The surfactant is a component capable of improving coating properties of the radiation-sensitive composition (I) on the surface of the substrate.
In the case in which the radiation-sensitive composition (I) contains the surfactant, a content thereof with respect to 100 parts by mass of the polymer (A) is preferably no greater than 10 parts by mass, and more preferably no greater than 1 part by mass. Typically, the content of the surfactant is no less than 0.1 parts by mass.

Preparation Procedure of Radiation-Sensitive Composition (I)

The radiation-sensitive composition (I) may be prepared, for example, by mixing the polymer (A) and the acid generating agent (B), as well as the other component(s) such as the solvent (C) which may be added as needed, in a certain ratio, and preferably filtering a thus resulting mixture through a filter having a pore size of no greater than 0.2 μm.

Heating Step

It is preferred that the pattern-forming method further includes a heating step before the exposing step described later. In this step, the coating film formed by the applying step is heated. It is considered that the heating step results in an interaction of the surface of the substrate with the polymer (A) of the radiation-sensitive composition (I) via a hydrogen bond, thereby leading to lamination of the coating film of the radiation-sensitive composition containing the polymer (A) to the surface of the substrate.
Means for heating is exemplified by an oven, a hot plate, and the like. A temperature of the heating is preferably no less than 80° C., more preferably no less than 150° C., and still more preferably no less than 180° C. The temperature of the heating is preferably no greater than 400° C., more preferably no greater than 300° C., and still more preferably no greater than 250° C. A time period of the heating is preferably no less than 10 sec, more preferably no less than 1 min, and still more preferably no less than 3 min. The time period of the heating is preferably no greater than 120 min, more preferably no greater than 30 min, and still more preferably no greater than 10 min.
It is preferred that in the heating step, the coating film of the radiation-sensitive composition is washed with an organic solvent such as PGMEA after the heating.
An average thickness of the coating film of the radiation-sensitive composition to be formed can be brought to a desired value by appropriately selecting: the type and concentration of the polymer (A) in the radiation-sensitive composition (I); conditions in the heating step such as a temperature of heating and a time period of heating; conditions in a desorbing step such as the type and concentration of the organic solvent, and the number of times of repeating the washing; and the like.

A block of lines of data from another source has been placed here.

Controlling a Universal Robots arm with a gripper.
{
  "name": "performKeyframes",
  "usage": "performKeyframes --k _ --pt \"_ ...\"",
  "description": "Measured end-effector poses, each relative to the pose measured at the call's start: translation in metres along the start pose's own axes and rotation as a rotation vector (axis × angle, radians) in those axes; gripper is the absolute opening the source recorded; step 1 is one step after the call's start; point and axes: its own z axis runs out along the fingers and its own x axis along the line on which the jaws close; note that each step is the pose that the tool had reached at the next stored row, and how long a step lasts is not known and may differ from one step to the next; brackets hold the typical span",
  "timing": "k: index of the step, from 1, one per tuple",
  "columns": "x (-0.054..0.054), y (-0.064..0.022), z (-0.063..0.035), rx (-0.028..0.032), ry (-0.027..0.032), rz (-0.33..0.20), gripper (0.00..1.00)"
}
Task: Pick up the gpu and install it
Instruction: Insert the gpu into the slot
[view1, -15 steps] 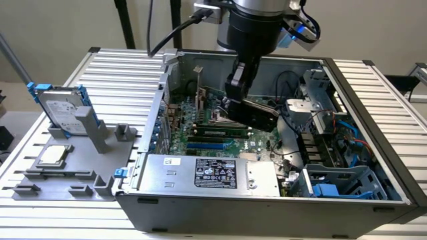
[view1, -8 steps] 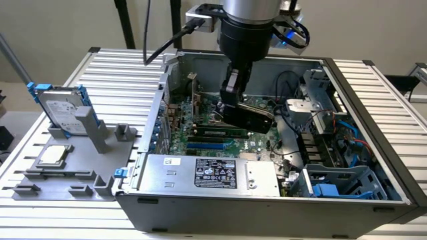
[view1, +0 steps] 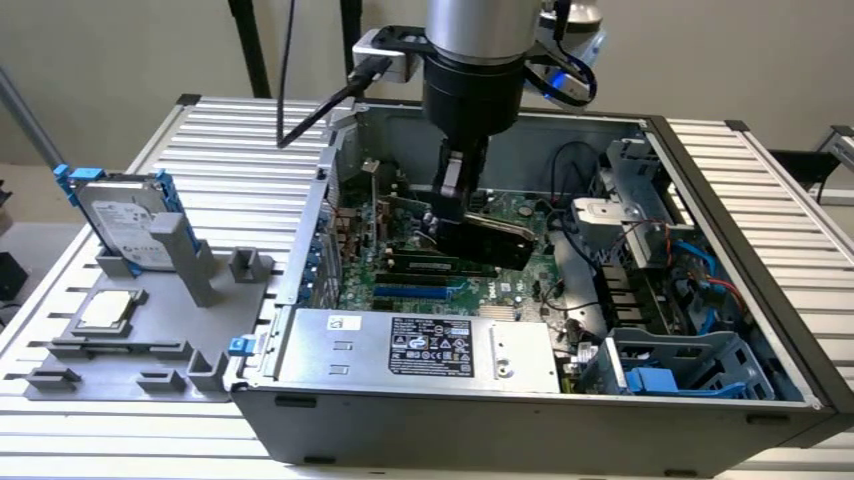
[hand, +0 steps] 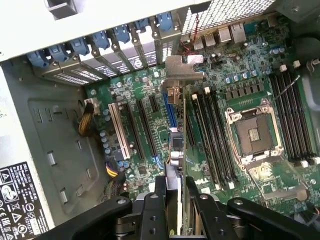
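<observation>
Inside the open computer case (view1: 721, 190), my gripper (view1: 454, 205) is shut on the gpu (view1: 491, 242), a thin black card held edge-down just above the green motherboard (view1: 514, 205). In the wrist view the gpu (hand: 178, 150) appears edge-on between my fingertips (hand: 161, 197), with the gripper (hand: 180, 202) closed around it. Its silver end bracket (hand: 184, 69) points toward the rear slot covers (hand: 125, 42). The card hangs over the blue expansion slot (hand: 169, 107), beside the black slot (hand: 148, 127) and the white slot (hand: 119, 131). I cannot tell whether the card touches a slot.
The CPU socket (hand: 255, 132) and RAM slots (hand: 215, 137) lie beside the card. A power supply (view1: 420, 350) and a blue drive cage (view1: 681, 365) fill the case's front. Outside, a grey fixture (view1: 147, 345) holds a blue-framed hard drive (view1: 127, 215) and a processor chip (view1: 110, 310).
</observation>
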Motion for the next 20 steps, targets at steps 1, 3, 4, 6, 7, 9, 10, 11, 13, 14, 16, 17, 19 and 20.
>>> performKeyframes --k 1,3,4,6,7,9,10,11,13,14,16,17,19,20 --pt "0.000 0.0001 0.0015 0.0001 -0.0003 -0.018 0.26" --pt "0.000 0.0001 0.0045 0.0004 -0.0013 -0.055 0.26" --pt "0.000 0.0001 0.0059 0.0006 -0.0020 -0.073 0.26" --pt "0.000 0.0002 0.0084 0.0011 -0.0046 -0.109 0.26" --pt "0.000 0.0002 0.0093 0.0010 -0.0061 -0.126 0.26" --pt "0.000 0.0005 0.0114 0.0008 -0.0109 -0.161 0.26" --pt "0.000 0.0012 0.0128 0.0006 -0.0142 -0.170 0.26" --pt "0.001 0.0031 0.0143 0.0001 -0.0171 -0.175 0.26" --pt "0.003 0.0113 0.0169 0.0015 -0.0198 -0.176 0.26" --pt "0.004 0.0157 0.0184 0.0030 -0.0205 -0.176 0.26" --pt "0.007 0.0246 0.0214 0.0060 -0.0210 -0.176 0.26" --pt "0.008 0.0284 0.0230 0.0071 -0.0213 -0.176 0.26" --pt "0.009 0.0334 0.0265 0.0081 -0.0220 -0.176 0.26" --pt "0.010 0.0350 0.0284 0.0083 -0.0224 -0.176 0.26"
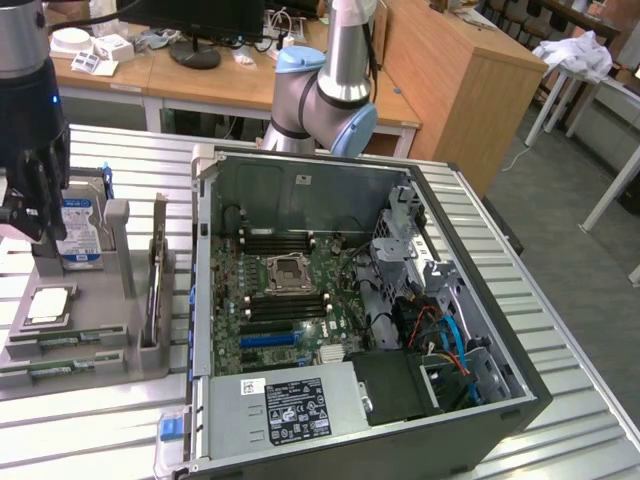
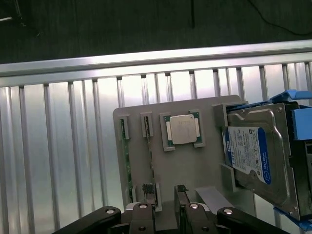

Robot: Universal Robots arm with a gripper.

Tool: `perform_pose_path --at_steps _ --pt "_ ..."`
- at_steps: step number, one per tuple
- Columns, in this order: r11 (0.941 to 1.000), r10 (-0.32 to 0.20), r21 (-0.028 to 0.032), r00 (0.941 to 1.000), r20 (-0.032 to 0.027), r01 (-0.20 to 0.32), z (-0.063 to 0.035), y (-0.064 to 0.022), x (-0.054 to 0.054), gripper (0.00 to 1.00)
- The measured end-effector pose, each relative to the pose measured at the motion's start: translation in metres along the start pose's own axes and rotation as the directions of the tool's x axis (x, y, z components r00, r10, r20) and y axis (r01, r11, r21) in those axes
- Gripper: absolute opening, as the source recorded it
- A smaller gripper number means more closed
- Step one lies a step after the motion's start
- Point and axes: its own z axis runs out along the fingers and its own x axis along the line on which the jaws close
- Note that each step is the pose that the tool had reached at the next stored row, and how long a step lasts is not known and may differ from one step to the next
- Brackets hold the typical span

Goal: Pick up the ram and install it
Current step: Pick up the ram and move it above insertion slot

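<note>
Black two-finger gripper [image 1: 33, 195] [image 2: 165, 195] hangs over the grey plastic parts tray [image 1: 110, 330] [image 2: 195, 170] at the exterior view's left. Jaws are spread wide, nothing btwn them, no contact w/ any part.

The ram [image 1: 52, 368] [image 2: 126, 161], a long thin green circuit-board stick, stands on edge in the tray's outermost narrow slot, untouched. A second stick of the same kind [image 2: 149, 146] sits in the next slot, nearer the gripper. Prob. set on edge so the top edge is free for a pinch.

Each part has its own recess:
- Square silver processor chip [image 1: 48, 305] [image 2: 183, 129] lies flat.
- Silver hard drive w/ blue label [image 1: 78, 235] [image 2: 253, 156] stands upright at the far end.

Open grey metal PC case [image 1: 480, 420] lies on its side on the ribbed aluminium table [image 1: 100, 430] [image 2: 48, 161], just beside the tray. Its green motherboard [image 1: 340, 275] faces up, presumably so the black mem slots [image 1: 275, 241] can be reached from above. Install not yet begun.
</note>
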Motion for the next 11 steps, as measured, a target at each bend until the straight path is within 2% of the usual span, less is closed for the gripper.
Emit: perform_pose_path --at_steps 11 --pt "1.0000 0.000 0.0000 1.0000 0.0000 0.000 0.0140 -0.0006 0.000 0.30"
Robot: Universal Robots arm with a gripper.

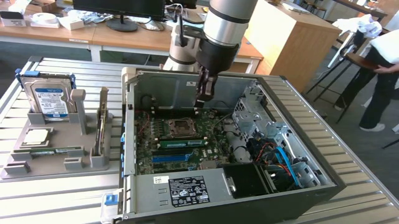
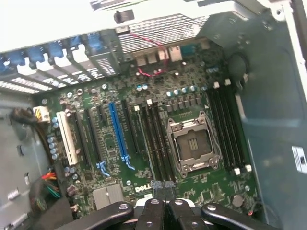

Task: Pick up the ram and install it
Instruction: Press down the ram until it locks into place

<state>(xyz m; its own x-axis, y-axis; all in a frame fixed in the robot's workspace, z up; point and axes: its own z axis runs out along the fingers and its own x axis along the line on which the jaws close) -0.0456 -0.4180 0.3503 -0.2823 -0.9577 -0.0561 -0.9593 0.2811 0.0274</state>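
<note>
Ram [image 1: 182, 142] looks already seated, by my read: a green stick sits in the slot at 6 o'clock of the CPU socket [image 1: 185, 125] in the exterior view. You've got the gripper [image 1: 200, 110] clenched on nothing, hanging at 1 o'clock of that socket, probably parked clear above the board. A look-alike stick [image 1: 102, 122] stands on edge in the grey tray [image 1: 16, 170], at 9 o'clock of the case [image 1: 299, 126]. Wrist view adds socket detail: its latch frame holds no chip. I can't pick out the seated stick there.

Ram [image 1: 182, 143]: green stick, upright in motherboard slot
</note>
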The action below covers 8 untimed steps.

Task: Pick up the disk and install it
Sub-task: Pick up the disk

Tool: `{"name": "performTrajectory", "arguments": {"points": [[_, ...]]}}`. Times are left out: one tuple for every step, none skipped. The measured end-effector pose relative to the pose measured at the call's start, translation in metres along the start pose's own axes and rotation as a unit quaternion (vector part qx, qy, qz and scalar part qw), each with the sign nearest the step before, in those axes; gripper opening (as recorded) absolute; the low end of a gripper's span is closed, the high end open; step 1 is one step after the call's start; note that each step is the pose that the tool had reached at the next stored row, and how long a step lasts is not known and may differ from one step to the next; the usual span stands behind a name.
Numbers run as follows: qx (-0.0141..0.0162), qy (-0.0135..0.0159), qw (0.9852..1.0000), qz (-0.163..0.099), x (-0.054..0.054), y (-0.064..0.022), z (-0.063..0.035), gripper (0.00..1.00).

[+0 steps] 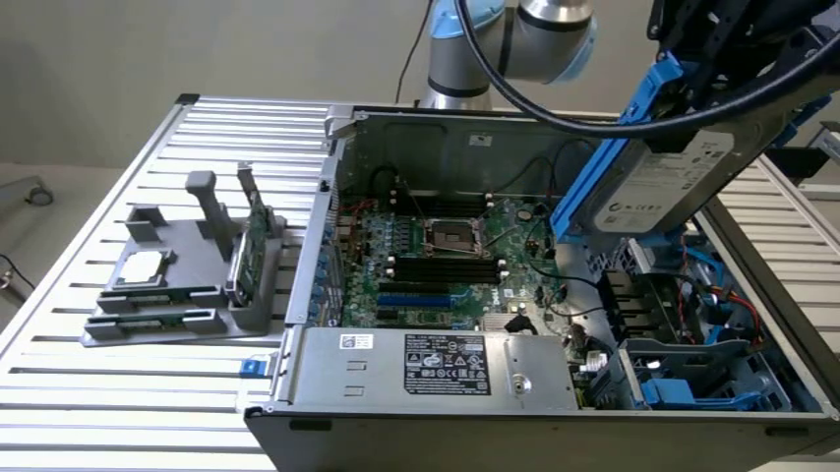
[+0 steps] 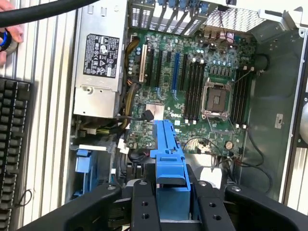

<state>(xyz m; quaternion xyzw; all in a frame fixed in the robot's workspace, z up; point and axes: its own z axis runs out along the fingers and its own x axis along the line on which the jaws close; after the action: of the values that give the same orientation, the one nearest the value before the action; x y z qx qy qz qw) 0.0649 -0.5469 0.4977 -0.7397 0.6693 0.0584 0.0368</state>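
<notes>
Blue plastic framing the disk (image 1: 663,182) is pinched by the gripper (image 2: 172,195), which holds it tilted above the open computer case (image 1: 459,133) at the exterior view's right; judged dense, rigid and shock-sensitive, best gripped by the frame, not the label.

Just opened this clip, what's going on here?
The robot arm's gripper is shut on the flat silver-grey hard disk with a white label and blue plastic carrier frame, holding it tilted in the air over the open metal computer case. The disk is picked up but not yet installed; it hangs above the drive bays, to the exterior view's right of the green motherboard. A grey holder sits outside the case.
</notes>
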Motion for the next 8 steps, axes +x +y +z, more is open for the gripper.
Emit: {"name": "performTrajectory", "arguments": {"points": [[0.0,-0.0001,1.0,0.0,0.004,0.0004,-0.0004,0.33],[0.0001,0.0,1.0,0.0,0.007,0.0008,-0.0008,0.33],[0.0001,0.0,1.0,0.0,0.011,0.0011,-0.0013,0.33],[0.0001,-0.0001,1.0,0.001,0.015,0.0015,-0.0016,0.33],[0.0001,-0.0001,1.0,0.001,0.018,0.0018,-0.002,0.33],[0.0001,0.0,1.0,0.001,0.022,0.0022,-0.0025,0.33],[0.0002,-0.0001,1.0,0.001,0.026,0.0026,-0.0028,0.33],[0.0002,-0.0001,1.0,0.001,0.029,0.0029,-0.0031,0.33]]}}
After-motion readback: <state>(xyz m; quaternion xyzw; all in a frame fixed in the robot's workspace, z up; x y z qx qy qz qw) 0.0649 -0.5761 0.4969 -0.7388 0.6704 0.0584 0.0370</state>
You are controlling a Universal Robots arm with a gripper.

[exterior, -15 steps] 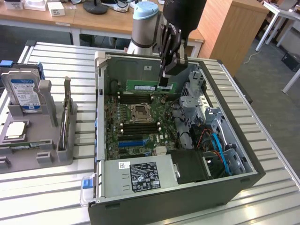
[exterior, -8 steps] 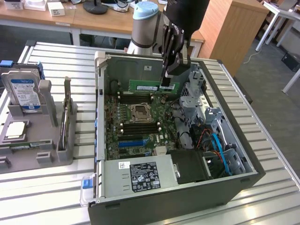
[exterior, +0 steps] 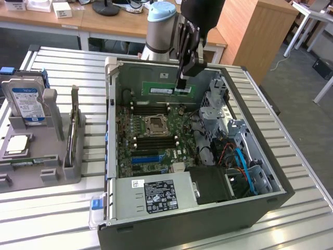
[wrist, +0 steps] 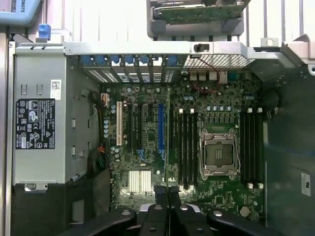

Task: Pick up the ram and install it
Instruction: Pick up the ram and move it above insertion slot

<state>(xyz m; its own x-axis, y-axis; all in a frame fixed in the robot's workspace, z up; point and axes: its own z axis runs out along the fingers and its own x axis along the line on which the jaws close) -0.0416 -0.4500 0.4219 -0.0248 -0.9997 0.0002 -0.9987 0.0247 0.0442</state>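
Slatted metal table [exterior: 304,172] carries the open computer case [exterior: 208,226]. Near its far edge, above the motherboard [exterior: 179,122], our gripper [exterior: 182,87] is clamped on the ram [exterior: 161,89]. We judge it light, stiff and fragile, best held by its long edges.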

A film thickness of the coating film of the radiation-sensitive composition on the surface of the substrate is preferably no less than 5 nm, more preferably no less than 10 nm, and still more preferably no less than 20 nm. The film thickness of the coating film is preferably no greater than 200 nm, more preferably no greater than 100 nm, and still more preferably no greater than 50 nm.

Exposing Step

Next, in the exposing step, exposure is carried out by irradiating a desired region of the coating film with a radioactive ray through a mask having a specific pattern. The radioactive ray is exemplified by ultraviolet rays, far ultraviolet rays, X-rays, charged particle rays, and the like. Of these, far ultraviolet rays typified by an ArF excimer laser beam and a KrF excimer laser beam are preferred, and an ArF excimer laser beam is more preferred. Also, liquid immersion lithography may be carried out as an exposure procedure. In the exposing step, an acid is generated from the acid generating agent in a light-exposed region by irradiation with the radioactive ray, and this acid deactivates the side chain group (I) of the polymer derived from the structural unit (I) of the polymer (A) having been grafted on the surface of the substrate, thereby leading to a failure of grafting of the polymer (A) on the surface of the substrate. Meanwhile, since grafting of the polymer (A) of the light-unexposed region is maintained on the surface of the substrate, the pattern is formed on the surface of the substrate.
It is to be noted that, for the purpose of promoting the desorption of the polymer derived from the structural unit (I) of the polymer (A) by the acid generated from the acid generating agent, post exposure baking (PEB) may be carried out after the exposing.
The pattern-forming method may also include, after the exposing step, a heating step for heating the coating film formed by the applying step. In the case in which the heating step is carried out after the exposing step, only the polymer derived from the structural unit (I) of the polymer (A) in the light-unexposed region where the side chain group (I) remains active can be grafted on the surface of the substrate.

Developing Step

In the developing step, the coating film after the heating step and the exposing step is developed. The developing step enables the polymer (A) in the light-exposed region on the surface of the substrate to be selectively desorbed. As a result, a fine pattern can be conveniently formed. As a developer solution for use in the pattern-forming method of the embodiment of the present invention, for example, an organic solvent such as propylene glycol monomethyl ether acetate (PGMEA) may be preferably used.
A static contact angle of pure water on the surface of the pattern is preferably no less than 80°, and more preferably no less than 90°. The static contact angle is preferably no greater than 120°, and more preferably no greater than 110°. When the static contact angle on the surface of the coating film falls within the above range, orientation characteristics of the phase separation structure by directed self-assembly can be further improved in the case in which the pattern described above is used as the guide pattern.
In the following, a specific production example of a guide pattern in the pattern-forming method of the embodiment of the present invention will be described with reference to FIGS. 2 to 5.
First, as shown in FIG. 2, the radiation-sensitive composition (I) is applied on a substrate 1 by the applying step and thereafter a coating film is heated by the heating step, thereby laminating a coating film 2 on the surface of the substrate 1. Next, as shown in FIG. 3, a pattern 3 for a mask is formed in a certain region of the coating film 2, and the exposing step is carried out. Next, in the developing step, as shown in FIG. 4, the coating film 2 is etched through the pattern 3 for the mask. Then, as shown in FIG. 5, the pattern 3 for the mask is etched, thereby enabling a substrate 10 with a guide pattern 21 having been formed thereon to be obtained.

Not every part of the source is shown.